# [EXERCISE DATA]
=== Begin Enclosure ===

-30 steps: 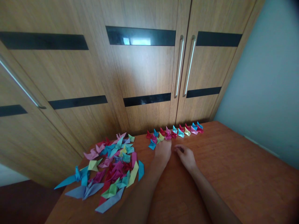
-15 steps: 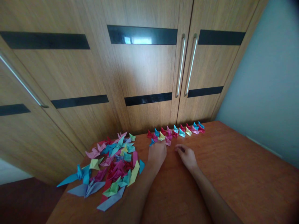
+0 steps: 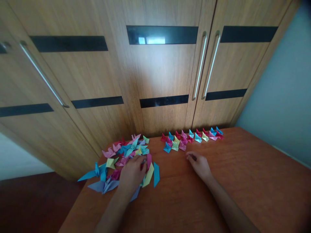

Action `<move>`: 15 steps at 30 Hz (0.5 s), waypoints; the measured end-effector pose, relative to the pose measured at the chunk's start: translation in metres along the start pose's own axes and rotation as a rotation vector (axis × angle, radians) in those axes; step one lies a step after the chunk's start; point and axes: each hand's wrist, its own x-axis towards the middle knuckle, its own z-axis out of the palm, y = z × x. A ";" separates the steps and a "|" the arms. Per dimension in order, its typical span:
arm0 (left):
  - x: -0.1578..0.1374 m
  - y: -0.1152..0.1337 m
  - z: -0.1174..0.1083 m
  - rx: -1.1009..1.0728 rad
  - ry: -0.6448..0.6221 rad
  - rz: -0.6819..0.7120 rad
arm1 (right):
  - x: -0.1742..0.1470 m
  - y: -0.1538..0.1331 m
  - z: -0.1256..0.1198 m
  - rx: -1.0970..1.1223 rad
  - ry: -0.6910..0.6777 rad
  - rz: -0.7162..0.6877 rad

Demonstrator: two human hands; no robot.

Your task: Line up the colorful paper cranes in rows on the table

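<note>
My left hand (image 3: 133, 173) is over the pile of folded paper cranes (image 3: 132, 147) on the left, its fingers curled down among them. Between thumb and fingertips a bit of bluish paper may show, but the hand hides what it grips. My right hand (image 3: 200, 165) rests on the table with its fingers curled together and nothing visible in them. Beyond it, small origami cranes stand in short rows, among them a blue one (image 3: 167, 148), a pale yellow one (image 3: 175, 145) and a pink one (image 3: 182, 145).
The reddish-brown wooden table (image 3: 243, 181) meets a wooden wardrobe (image 3: 160, 71) with metal handles at the back. A pale wall (image 3: 279, 106) bounds the right side. Large-winged cranes (image 3: 103, 186) lie close to the table's left edge.
My left hand has moved from the rows back to the pile on the left. A pale yellow crane now shows in the front row where the hand was. The view has turned left.
</note>
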 end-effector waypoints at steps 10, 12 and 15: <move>-0.040 -0.111 -0.029 0.118 0.123 -0.263 | -0.028 -0.040 0.027 -0.147 -0.253 -0.221; -0.042 -0.117 -0.031 0.134 0.080 -0.313 | -0.033 -0.047 0.030 -0.184 -0.273 -0.260; -0.042 -0.113 -0.031 0.116 -0.010 -0.260 | -0.041 -0.058 0.036 -0.226 -0.269 -0.314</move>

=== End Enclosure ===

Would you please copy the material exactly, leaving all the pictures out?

# [REPLY TO THE TASK]
-30 steps: 
-15 steps: 
+0 steps: 

Action `<move>`: 15 steps at 30 Hz (0.5 s), waypoints; the measured end-effector pose, relative to the pose measured at the chunk's start: translation in metres along the start pose's own axes and rotation as a rotation vector (axis × angle, radians) in those axes; step one lies a step after the chunk's start; point and axes: each hand's wrist, its own x-axis towards the middle knuckle, its own z-axis out of the palm, y = z × x. A ";" separates the steps and a "|" the arms. Per dimension in order, its typical span:
arm0 (left):
  - x: -0.1578..0.1374 m
  - y: -0.1152..0.1337 m
  - z: -0.1174..0.1083 m
  - rx: -1.1009..1.0728 rad
  - ry: -0.6448..0.6221 rad
  - rz: -0.6819..0.7120 rad
arm1 (right):
  - x: -0.1742..0.1470 m
  - y: -0.1538..0.1331 m
  - z: -0.1256..0.1198 m
  - rx: -1.0970..1.1223 rad
  - ry: -0.6910..0.6777 rad
  - rz: -0.7162..0.6877 rad

Demonstrator: two human hands; no robot.

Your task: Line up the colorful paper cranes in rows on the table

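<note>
My left hand (image 3: 133, 173) is over the pile of folded paper cranes (image 3: 132, 147) on the left, its fingers curled down among them. Between thumb and fingertips a bit of bluish paper may show, but the hand hides what it grips. My right hand (image 3: 200, 165) rests on the table with its fingers curled together and nothing visible in them. Beyond it, small origami cranes stand in short rows, among them a blue one (image 3: 167, 148), a pale yellow one (image 3: 175, 145) and a pink one (image 3: 182, 145).
The reddish-brown wooden table (image 3: 243, 181) meets a wooden wardrobe (image 3: 160, 71) with metal handles at the back. A pale wall (image 3: 279, 106) bounds the right side. Large-winged cranes (image 3: 103, 186) lie close to the table's left edge.
My left hand has moved from the rows back to the pile on the left. A pale yellow crane now shows in the front row where the hand was. The view has turned left.
</note>
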 end-effector waypoints at steps 10, 12 and 15: <move>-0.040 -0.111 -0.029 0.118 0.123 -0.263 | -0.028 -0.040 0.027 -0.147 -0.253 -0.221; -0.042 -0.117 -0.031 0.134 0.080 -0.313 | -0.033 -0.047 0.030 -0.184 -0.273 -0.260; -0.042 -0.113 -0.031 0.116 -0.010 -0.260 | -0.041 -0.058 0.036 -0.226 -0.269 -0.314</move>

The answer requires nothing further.